As we consider Russian folk culture as reflected in Russian high culture, it is important to keep in mind the roots from which this ‘folk culture’ (whether authentic or reworked, presented or constructed) springs. What does the life-world of the Russian peasant look like? From what components is it constructed, and how do these components syncretize into a ‘folk culture’ ? Village culture would, naturally, center to a degree around the izba, the peasant hut. To draw a direct link between spatial features of the izba to the manifestation of folk belief in high culture is too big a jump, but I do think think that elaborating on a few aspects of the izba could be useful here.

Let us begin by looking at two sets of illustrations, that of the ‘signs’ (znaki) inscribed onto Russian peasant houses, and that of the doorway decorations. The znaki are divided into two types: signs of the sun, and signs of the earth.

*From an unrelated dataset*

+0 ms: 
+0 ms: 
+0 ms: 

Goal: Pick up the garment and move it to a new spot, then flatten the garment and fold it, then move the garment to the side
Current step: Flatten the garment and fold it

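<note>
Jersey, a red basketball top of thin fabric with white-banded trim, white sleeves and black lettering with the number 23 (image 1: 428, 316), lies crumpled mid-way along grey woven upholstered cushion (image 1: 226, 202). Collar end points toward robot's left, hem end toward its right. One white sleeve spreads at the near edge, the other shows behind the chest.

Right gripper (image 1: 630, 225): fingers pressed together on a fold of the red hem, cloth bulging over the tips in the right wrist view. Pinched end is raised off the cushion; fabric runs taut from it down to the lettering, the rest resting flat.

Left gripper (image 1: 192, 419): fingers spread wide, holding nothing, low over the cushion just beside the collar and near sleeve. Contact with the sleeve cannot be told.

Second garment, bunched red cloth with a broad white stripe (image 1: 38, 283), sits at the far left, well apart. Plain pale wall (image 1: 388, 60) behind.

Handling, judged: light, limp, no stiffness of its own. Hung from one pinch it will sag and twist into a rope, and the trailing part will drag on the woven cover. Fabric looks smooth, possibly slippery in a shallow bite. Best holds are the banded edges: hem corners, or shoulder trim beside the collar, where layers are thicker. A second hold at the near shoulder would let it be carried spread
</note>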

The motive behind decorating peasant houses with such signs can be guessed at: the symbols link the houses (and thus the peasant families living within them) both to pre-Christian beliefs surrounding the sun and earth (remember the Ukrainian Easter egg?), and, more directly, to the agricultural rhythms of village life: without sun, without earth, there is no harvest.

The effect of such symbols upon ‘folk culture’ as such, and its distillation into forms for consumption and reproduction in the form of ‘high culture’, should not be ignored. What does it mean that the lifeways of the Russian peasant are inscribed onto where he lives (which, followingly, is both the space in which he is imagined and the space from which he signifies his ‘essence’)? The izba becomes a multi-layered symbol: a place of residence, yes, but also a piece of ‘folk art’ signifying agricultural ties and a shrouded pre-Christian legacy.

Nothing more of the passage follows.